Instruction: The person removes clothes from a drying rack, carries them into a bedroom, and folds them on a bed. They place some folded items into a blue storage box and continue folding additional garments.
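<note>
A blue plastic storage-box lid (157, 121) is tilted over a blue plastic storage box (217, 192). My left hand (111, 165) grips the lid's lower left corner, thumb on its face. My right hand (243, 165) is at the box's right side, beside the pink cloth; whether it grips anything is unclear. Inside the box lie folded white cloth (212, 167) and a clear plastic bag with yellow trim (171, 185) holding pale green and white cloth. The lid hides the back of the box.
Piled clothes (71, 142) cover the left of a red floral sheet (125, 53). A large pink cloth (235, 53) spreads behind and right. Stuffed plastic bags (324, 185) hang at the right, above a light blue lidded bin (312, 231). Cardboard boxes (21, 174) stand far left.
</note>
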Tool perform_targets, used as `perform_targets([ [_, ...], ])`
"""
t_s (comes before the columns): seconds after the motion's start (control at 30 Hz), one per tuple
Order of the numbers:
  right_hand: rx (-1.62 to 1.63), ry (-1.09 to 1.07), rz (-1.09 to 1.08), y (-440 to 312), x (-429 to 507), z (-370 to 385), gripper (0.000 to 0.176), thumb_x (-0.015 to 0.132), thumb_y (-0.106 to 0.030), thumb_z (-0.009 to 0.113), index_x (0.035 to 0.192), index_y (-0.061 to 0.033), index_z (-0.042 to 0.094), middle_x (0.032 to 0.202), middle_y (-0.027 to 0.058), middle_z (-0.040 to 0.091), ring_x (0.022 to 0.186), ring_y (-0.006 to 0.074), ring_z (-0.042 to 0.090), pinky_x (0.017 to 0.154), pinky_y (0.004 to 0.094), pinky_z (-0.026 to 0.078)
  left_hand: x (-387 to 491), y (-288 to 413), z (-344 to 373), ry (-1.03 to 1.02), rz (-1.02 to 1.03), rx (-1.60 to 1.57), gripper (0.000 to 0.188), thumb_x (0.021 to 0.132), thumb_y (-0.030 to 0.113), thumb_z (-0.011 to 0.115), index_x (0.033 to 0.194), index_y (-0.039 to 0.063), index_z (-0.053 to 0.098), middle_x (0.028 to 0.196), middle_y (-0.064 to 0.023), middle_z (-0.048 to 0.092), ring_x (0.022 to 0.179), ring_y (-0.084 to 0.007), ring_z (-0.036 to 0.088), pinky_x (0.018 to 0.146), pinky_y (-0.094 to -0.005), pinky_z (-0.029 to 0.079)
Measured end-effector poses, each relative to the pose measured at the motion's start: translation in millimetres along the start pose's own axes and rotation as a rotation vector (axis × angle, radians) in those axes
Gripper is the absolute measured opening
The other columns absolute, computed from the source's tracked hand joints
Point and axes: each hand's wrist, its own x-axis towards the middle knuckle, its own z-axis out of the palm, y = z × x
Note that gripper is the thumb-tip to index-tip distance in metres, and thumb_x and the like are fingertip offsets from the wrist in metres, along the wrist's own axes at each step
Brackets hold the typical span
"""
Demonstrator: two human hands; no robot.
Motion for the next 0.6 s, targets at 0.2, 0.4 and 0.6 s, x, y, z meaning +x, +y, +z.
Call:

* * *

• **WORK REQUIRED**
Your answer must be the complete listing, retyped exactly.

• **SOLVED EXERCISE**
Instruction: The person removes clothes from a drying rack, carries them into a bedroom, and folds them on a bed. They place some folded items into a blue storage box and continue folding additional garments.
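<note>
A blue plastic storage-box lid (157, 121) is tilted over a blue plastic storage box (217, 192). My left hand (111, 165) grips the lid's lower left corner, thumb on its face. My right hand (243, 165) is at the box's right side, beside the pink cloth; whether it grips anything is unclear. Inside the box lie folded white cloth (212, 167) and a clear plastic bag with yellow trim (171, 185) holding pale green and white cloth. The lid hides the back of the box.
Piled clothes (71, 142) cover the left of a red floral sheet (125, 53). A large pink cloth (235, 53) spreads behind and right. Stuffed plastic bags (324, 185) hang at the right, above a light blue lidded bin (312, 231). Cardboard boxes (21, 174) stand far left.
</note>
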Tool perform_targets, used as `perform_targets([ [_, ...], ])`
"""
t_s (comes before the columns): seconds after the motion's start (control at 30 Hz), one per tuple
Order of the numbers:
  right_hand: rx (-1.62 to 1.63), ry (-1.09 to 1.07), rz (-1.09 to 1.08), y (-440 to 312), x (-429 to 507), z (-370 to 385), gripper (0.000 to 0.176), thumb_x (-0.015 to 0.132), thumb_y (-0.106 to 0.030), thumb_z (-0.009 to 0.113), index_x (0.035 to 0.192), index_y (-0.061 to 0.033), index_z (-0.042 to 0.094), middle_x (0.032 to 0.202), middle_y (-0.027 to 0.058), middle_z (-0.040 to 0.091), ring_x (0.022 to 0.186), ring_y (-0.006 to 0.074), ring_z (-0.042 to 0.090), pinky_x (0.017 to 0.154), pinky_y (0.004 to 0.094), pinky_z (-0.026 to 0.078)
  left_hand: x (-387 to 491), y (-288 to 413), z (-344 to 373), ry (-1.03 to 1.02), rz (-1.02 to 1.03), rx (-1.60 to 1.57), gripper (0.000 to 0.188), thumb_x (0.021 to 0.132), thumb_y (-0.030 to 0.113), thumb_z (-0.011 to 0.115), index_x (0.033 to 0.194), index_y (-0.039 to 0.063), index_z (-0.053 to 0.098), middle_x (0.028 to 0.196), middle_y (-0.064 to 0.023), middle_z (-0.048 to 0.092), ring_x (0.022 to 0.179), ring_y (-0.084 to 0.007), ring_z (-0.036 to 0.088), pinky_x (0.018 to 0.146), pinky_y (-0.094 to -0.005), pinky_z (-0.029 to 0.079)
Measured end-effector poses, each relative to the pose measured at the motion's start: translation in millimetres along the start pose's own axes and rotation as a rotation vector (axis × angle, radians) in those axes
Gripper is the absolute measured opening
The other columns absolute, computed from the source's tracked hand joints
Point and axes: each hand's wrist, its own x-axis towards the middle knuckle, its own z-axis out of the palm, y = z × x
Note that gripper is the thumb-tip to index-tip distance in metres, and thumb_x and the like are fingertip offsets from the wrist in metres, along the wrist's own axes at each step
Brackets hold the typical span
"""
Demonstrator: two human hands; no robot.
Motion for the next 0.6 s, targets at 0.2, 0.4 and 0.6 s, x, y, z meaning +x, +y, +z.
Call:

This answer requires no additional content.